Wed Sep 11 16:24:02 PDT 2013

On Sep 11, 2013, at 5:54 PM, Chandler Carruth <chandlerc at google.com> wrote:

> On Wed, Sep 11, 2013 at 3:49 PM, Arnold Schwaighofer <aschwaighofer at apple.com> wrote:
> 
> On Sep 11, 2013, at 5:30 PM, Chandler Carruth <chandlerc at google.com> wrote:
> 
> >
> > On Wed, Sep 11, 2013 at 3:17 PM, Arnold Schwaighofer <aschwaighofer at apple.com> wrote:
> > Therefore, I would like to model horizontal reductions as either versions depending on which is deemed cheaper by the cost model.
> >
> > What would make the first pattern cheaper? I'd like to better understand why we don't just all ways do the second form…
> 
> Less shuffles (because shuffle vec, <0,1, undef, undef> is free) so when you don’t have pairwise vector operations the first pattern is preferable.
> 
> I thought so, but thanks for confirming. I don't trust myself entirely on the cost models here.
>  
> > It is a bit unfortunate to not have one canonical form but I don’t think this justifies adding fast-math flags to isel (which will eventually go away).
> >
> > I don't really understand this part.
> >
> > We have some reason at the IR level to know that we can choose either association and get equivalent results. Why isn't the correct answer to pick a canonical form, but preserve that information long enough to reassociate when it is needed?
> 
> We want to pick the right form at ISel time - which is too late to reassociate.
> 
> At some point - before ISel - we have to reasscociate because at ISel time we don’t have the fast-math flags that would tell us that it is legal to reassociate.
> 
> So, we could for example reassociate in CodeGen prepare. We would still need an interface to tell us when to do so.
> 
> Why don't you want to propagate the flags through isel? That really seems like the correct long-term solution: that ISel looks at the pattern, knows that it would be cheaper to use the horizontal instructions and emits the code that way. It doesn't even have to actually *do* the reassociation, it can match the reduction pattern and implicitly re-associate by forming the horizontal instruction pattern. It just needs to know that this is allowed.
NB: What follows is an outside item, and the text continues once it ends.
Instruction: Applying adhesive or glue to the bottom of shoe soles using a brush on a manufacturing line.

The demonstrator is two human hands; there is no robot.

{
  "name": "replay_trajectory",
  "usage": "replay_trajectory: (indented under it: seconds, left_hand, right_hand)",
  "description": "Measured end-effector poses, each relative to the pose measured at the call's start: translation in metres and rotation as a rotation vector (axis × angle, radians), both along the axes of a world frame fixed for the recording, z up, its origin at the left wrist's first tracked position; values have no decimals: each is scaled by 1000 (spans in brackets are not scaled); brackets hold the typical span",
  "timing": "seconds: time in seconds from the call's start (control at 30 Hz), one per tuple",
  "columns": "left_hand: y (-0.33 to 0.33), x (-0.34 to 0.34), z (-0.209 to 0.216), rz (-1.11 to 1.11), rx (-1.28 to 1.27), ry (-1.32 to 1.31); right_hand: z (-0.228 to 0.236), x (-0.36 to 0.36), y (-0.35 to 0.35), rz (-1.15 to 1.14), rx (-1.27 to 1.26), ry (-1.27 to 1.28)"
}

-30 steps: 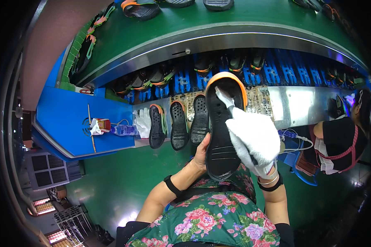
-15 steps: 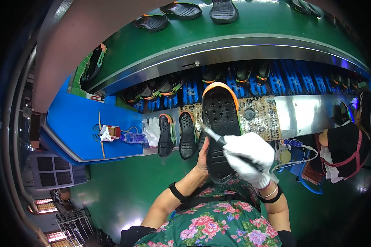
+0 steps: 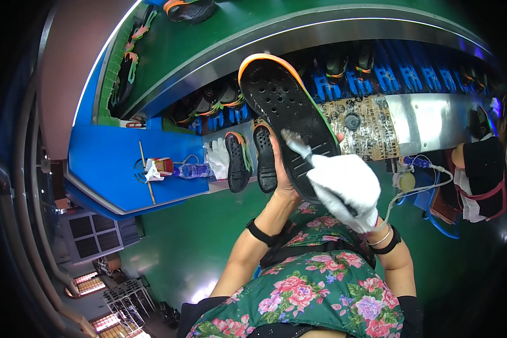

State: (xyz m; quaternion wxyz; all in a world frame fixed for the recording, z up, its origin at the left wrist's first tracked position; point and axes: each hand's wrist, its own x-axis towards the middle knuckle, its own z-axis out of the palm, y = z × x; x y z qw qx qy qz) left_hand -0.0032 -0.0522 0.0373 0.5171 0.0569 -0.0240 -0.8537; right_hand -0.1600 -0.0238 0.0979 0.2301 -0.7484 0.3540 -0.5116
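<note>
My bare left hand point(image 3: 282, 172) grips a black shoe sole point(image 3: 273, 96) with an orange and green rim from beneath, its fingertips showing at the far edge. The sole is tilted, its holed, ridged face toward me. In a white glove, my right hand point(image 3: 346, 188) is closed around a brush point(image 3: 299, 147). The bristles lie over the middle of the sole, blurred; I cannot tell whether they touch it. Left of the held sole, one sole point(image 3: 238, 163) rests on the bench edge, and another sole point(image 3: 265, 163) stands beside my left hand.
A blue table point(image 3: 110, 169) at left bears a bottle point(image 3: 194, 171), a small red box point(image 3: 163, 166) and a stick point(image 3: 146, 172). White gloves point(image 3: 217, 159) lie beside it. Beyond the bench runs a green conveyor point(image 3: 265, 36). At right sits another person point(image 3: 481, 186) near a hose point(image 3: 434, 163).
The sole has tilted further to the left and been raised in view. My right hand has drawn the brush lower along the sole. The whole view has shifted.
</note>
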Motion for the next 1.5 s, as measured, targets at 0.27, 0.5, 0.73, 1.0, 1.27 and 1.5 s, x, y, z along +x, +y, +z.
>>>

Yes sure. You only actually have to reassociate if you don’t have the flags.

> You mentioned not wanting to thread these flags through because some of the machinery is slowly going away, but I think that "slowly" is going to be a *lot* of time. I think threading the flags through is a much better interim cost (fixed, no design overhead) than having 2 patterns in the IR for the same vector operation

I am not so sure that threading those flags to ISel is so cheap in terms of implementing it. If there is not other client I am not sure it is worth doing.

CC’ing Owen who I have been told might have started this at one point. Owen is my thinking that threading fast-math flags into ISel is a bigger undertaking a correct estimate or is it really just “creating and maintaining a BinOp->FastMathFlag map”? I am guessing the maintaining part might be hairy.